Sustainable innovation is all around us already so if you’re looking for inspiration, just remember the products and goods that you’re a customer of!
If you’re a grocery retailer, then you might be surprised to know that you already have access to a wide range of options when it comes to more sustainable business practices.
Just take a look at your sales figures, your current stock levels and your warehousing capacity, i.e. your data!
This data is a rich source of information when it comes to working out how to drive more sustainable processes. In fact, many retailers are already taking advantage of more advanced capabilities in Data Analytics and Machine Learning to understand behaviours across their entire supply chain, and are using that intelligence to order the right amount of produce, or price goods according to their expiry dates. It’s a very sophisticated but effective way of basically reducing food waste – and one that keeps your finance teams happy too by saving money!
But if you think this is just for the big corporates, then think again.

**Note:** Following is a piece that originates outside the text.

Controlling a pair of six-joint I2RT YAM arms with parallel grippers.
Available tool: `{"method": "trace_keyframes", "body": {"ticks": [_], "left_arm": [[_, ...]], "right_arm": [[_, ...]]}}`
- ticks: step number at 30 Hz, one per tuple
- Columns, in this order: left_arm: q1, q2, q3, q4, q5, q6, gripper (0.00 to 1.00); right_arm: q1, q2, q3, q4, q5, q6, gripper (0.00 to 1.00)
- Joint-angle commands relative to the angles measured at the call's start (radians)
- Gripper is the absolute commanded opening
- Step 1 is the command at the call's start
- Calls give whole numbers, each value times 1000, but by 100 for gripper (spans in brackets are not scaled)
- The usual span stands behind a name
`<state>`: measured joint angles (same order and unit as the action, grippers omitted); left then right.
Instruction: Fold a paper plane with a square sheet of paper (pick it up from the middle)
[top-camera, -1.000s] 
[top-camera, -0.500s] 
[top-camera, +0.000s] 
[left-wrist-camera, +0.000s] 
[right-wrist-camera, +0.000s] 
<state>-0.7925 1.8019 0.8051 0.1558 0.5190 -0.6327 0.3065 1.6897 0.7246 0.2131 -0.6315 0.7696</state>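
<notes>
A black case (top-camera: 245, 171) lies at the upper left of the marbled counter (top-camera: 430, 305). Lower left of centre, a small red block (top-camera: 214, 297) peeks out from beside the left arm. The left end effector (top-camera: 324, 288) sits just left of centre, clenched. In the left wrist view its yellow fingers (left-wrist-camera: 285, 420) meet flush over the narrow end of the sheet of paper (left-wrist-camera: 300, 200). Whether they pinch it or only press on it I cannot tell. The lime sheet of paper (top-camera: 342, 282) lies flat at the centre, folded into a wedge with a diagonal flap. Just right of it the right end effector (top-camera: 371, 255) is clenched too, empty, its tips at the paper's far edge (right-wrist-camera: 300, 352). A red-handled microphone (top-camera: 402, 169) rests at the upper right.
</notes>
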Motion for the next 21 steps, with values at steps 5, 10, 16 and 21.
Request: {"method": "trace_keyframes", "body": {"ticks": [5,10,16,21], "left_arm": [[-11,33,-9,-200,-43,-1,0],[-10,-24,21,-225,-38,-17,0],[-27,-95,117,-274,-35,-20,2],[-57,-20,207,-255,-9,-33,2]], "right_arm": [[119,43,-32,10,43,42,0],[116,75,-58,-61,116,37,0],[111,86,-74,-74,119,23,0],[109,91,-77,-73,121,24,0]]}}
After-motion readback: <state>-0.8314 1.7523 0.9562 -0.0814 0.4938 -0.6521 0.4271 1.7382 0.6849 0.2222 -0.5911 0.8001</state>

In fact, you’d be better to look at startups and scaleups for inspiration. And given they’re often operating within tighter budgets and more ambitious sales goals, there’s no excuse not to steal some of their ideas!
Take Olio as an example. A mobile app launched in 2015, their mission is to reduce food waste. They do this by connecting households with surplus food and other items, to those in their local neighbourhoods and communities who need these same items.
Or Oddbox, who ‘rescue’ odd and surplus fruit and veg, and then deliver it straight to your doorstep.
Then there are the fashion brands adopting more sustainable practices, such as Hurr for renting items of clothing instead of buying them, and Onloan, where you rent clothes via a monthly subscription.
And then there are the less obvious ones.
Gousto for example, whose sustainability practices cover everything from their packaging to their plastic pledge.
Gymshark, who track their carbon footprint and work in collaboration with The Better Cotton Initiative.
And the darlings of Scotland, BrewDog, who really are the ones to watch when it comes to sustainable production methods – from wind power to biogas, and even a transportation partnership with another trailblazing UK company, Arrival.
Finally, if consumer demand and inspiring business stories aren’t enough, then take a look at recent government initiatives. In the midst of everything else that the UK government has had to deal with in 2020, they are still 100% committed to sustainability goals and green programmes.
Earlier this year, they announced a huge drive to ‘build back better’ in 2021, ensuring that the economic recovery from Covid would proactively support Climate Action and the Sustainable Development Goals. Not only that, but they’ve more recently announced a huge £80 million fund towards green jobs and national parks.
Our educated guess is that any retail or e-commerce business looking to create sustainable operations in both the short and long term needs to sit up and take notice before it’s too late!